The story starts not a longtime ago in a galaxy far, far away, but in 2018 on the patio of a Pinch District pub in Memphis.

Rather than humans and space aliens in a high-stakes card game, the happy hour crowd that spring evening included Doug Green, PhD, chair of the St. Jude Department of Immunology, and the scientists and staff from his laboratory. The movie “Solo: A Star Wars Story” had just been released and the talk that night was of Star Wars and science.

The image of red-stained β-amyloid protein and blue-stained cell nuclei all on a black background really looked like something from Star Wars to Brad Heckmann, PhD, a postdoctoral fellow at St. Jude.

Manipulating the immune response

The scientific discussion included talk of a novel process Brad Heckmann, PhD, a postdoctoral fellow in Green’s lab, had identified while exploring ways to modulate the immune response in the brain. Learning to manipulate the immune response could lead to new treatments for brain tumors and neurodegenerative disorders like Alzheimer’s disease that are characterized by chronic inflammation.

Heckmann was studying microglial cells, which are the primary immune cells in the brain.
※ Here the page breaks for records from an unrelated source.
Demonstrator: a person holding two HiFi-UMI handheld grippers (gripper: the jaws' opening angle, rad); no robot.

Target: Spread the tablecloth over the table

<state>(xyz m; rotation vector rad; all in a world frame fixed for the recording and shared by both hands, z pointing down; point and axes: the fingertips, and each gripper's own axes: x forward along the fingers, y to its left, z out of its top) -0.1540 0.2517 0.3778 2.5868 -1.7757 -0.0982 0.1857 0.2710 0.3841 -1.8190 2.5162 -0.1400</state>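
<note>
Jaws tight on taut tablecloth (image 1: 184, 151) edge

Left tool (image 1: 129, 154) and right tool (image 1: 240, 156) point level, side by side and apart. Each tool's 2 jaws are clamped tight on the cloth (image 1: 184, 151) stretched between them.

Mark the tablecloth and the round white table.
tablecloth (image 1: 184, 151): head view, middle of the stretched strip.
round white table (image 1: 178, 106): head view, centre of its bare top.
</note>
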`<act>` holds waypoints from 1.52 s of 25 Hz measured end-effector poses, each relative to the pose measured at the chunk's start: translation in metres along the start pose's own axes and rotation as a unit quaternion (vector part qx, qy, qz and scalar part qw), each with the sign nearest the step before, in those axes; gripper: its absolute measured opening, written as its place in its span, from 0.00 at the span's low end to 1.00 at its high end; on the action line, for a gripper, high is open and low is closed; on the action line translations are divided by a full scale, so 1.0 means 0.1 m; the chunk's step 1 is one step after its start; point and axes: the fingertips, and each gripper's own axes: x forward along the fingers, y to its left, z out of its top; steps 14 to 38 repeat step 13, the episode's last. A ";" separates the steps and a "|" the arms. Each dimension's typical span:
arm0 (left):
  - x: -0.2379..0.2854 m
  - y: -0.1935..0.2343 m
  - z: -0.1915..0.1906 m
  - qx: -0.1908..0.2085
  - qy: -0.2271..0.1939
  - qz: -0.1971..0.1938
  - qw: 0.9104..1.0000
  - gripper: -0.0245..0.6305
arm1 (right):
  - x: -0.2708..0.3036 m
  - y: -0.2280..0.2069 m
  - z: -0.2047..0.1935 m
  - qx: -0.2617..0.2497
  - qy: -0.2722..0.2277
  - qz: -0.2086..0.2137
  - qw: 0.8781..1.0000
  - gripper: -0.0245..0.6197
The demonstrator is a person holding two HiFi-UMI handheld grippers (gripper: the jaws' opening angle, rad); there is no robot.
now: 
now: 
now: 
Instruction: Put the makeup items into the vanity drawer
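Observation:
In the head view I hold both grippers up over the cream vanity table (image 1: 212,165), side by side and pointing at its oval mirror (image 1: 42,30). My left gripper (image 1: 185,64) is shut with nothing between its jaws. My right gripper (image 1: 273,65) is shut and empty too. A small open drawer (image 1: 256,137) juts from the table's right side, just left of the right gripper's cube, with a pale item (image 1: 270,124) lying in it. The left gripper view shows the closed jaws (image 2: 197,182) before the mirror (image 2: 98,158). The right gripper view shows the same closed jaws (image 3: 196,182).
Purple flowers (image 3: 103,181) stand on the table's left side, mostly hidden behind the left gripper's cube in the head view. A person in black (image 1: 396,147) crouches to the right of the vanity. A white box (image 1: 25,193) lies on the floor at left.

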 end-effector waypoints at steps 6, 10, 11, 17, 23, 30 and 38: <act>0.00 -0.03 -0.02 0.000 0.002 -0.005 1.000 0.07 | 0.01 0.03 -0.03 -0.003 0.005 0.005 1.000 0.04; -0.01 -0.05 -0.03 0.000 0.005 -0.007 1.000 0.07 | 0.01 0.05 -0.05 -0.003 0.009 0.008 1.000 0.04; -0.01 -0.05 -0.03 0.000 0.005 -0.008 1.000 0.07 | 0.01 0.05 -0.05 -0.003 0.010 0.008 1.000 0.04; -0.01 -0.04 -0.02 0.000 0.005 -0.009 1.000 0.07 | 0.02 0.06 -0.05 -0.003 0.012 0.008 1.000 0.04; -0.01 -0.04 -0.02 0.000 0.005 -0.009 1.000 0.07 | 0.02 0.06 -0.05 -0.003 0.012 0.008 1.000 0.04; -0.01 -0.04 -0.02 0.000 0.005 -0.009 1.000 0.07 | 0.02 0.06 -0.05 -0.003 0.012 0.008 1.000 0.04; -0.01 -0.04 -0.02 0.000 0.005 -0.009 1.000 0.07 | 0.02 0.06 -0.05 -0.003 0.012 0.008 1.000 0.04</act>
The cells regulate not only the immune response, but also play a role in brain development and function.

The LC3 protein and autophagy

In his research, Heckmann was investigating whether proteins involved in autophagy, which translates into self-eating, might also play a role in modulating the immune response. Cells use autophagy to recycle nutrients and clear damaged or unneeded cells and cell parts. For this study, researchers used a mouse model of Alzheimer’s that models disease inflammation in the brain. The scientists knew the toxic β-amyloid proteins associated with Alzheimer’s were taken up and cleared from the brain by microglial cells.

By the time the Green lab gathered that evening, researchers had some more answers. They had evidence that several of the autophagy proteins, including the LC3 protein, played a key role in the microglial cell endocytosis that prevented the build-up of β-amyloid proteins in mice.

Around the lab the newly identified process was known as LC3-associated endocytosis — not exactly a name that rolled off the tongue. In biology, discovery typically includes naming rights. Green’s lab wanted a name or nickname that was catchy and relatable. A name that like Star Wars was likely to endure.

LANDO at work

As happy hour progressed and talk ping-ponged between science and Star Wars, Green mentioned Lando Carlissian, the charming smuggler and pilot in the first Star Wars movie who returned in the latest movie. “At some point it just clicked in Doug’s mind and LC3-associated endocytosis became LANDO,” Heckmann said, explaining the origins of the acronym.

What sold Heckmann on the acronym were the images of LANDO at work in microglial cells. The images included β-amyloid protein stained red. The toxic protein accumulated in the brain when LANDO was disabled. “The image of red-stained β-amyloid protein and microglial cells stained green all on a black background really looked like something from Star Wars,” he said.

LANDO recently made its scientific debut in the journal Cell.